What this task involves -
Write out exactly what each line says, starting with the first line below and ending on the one with "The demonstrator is".

Material provided -
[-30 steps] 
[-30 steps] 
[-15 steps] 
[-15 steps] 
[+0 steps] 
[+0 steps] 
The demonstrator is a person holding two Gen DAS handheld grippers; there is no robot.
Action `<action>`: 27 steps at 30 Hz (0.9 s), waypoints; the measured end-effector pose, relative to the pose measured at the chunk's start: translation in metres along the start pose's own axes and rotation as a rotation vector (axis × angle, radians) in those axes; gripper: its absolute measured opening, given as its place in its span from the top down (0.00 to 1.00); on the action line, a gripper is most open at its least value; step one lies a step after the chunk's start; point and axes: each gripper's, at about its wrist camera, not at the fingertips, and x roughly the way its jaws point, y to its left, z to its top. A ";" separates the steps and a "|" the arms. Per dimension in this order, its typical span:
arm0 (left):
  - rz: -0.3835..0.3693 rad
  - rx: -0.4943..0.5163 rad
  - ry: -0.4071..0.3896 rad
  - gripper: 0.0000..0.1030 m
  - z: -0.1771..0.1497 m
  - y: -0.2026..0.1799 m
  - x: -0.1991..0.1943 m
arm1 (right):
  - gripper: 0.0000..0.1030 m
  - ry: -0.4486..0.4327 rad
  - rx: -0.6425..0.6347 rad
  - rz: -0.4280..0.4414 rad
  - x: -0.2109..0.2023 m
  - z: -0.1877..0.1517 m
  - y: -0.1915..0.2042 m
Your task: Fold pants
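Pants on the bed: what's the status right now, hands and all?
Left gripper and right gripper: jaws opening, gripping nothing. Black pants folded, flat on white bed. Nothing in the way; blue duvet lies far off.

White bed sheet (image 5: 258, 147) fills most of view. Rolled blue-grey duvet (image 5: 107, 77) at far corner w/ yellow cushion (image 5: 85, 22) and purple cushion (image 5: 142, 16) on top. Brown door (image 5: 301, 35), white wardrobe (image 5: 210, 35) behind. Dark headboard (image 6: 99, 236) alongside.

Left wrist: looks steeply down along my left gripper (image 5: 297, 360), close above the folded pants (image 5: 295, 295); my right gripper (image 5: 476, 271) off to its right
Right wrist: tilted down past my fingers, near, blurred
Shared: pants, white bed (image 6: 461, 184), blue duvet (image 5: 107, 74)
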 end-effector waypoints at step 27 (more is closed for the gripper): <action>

Task response -
[-30 steps] 
[-30 steps] 
[-15 steps] 
[-15 steps] 
[+0 steps] 
[+0 steps] 
The demonstrator is a person holding two Gen DAS handheld grippers; there is no robot.

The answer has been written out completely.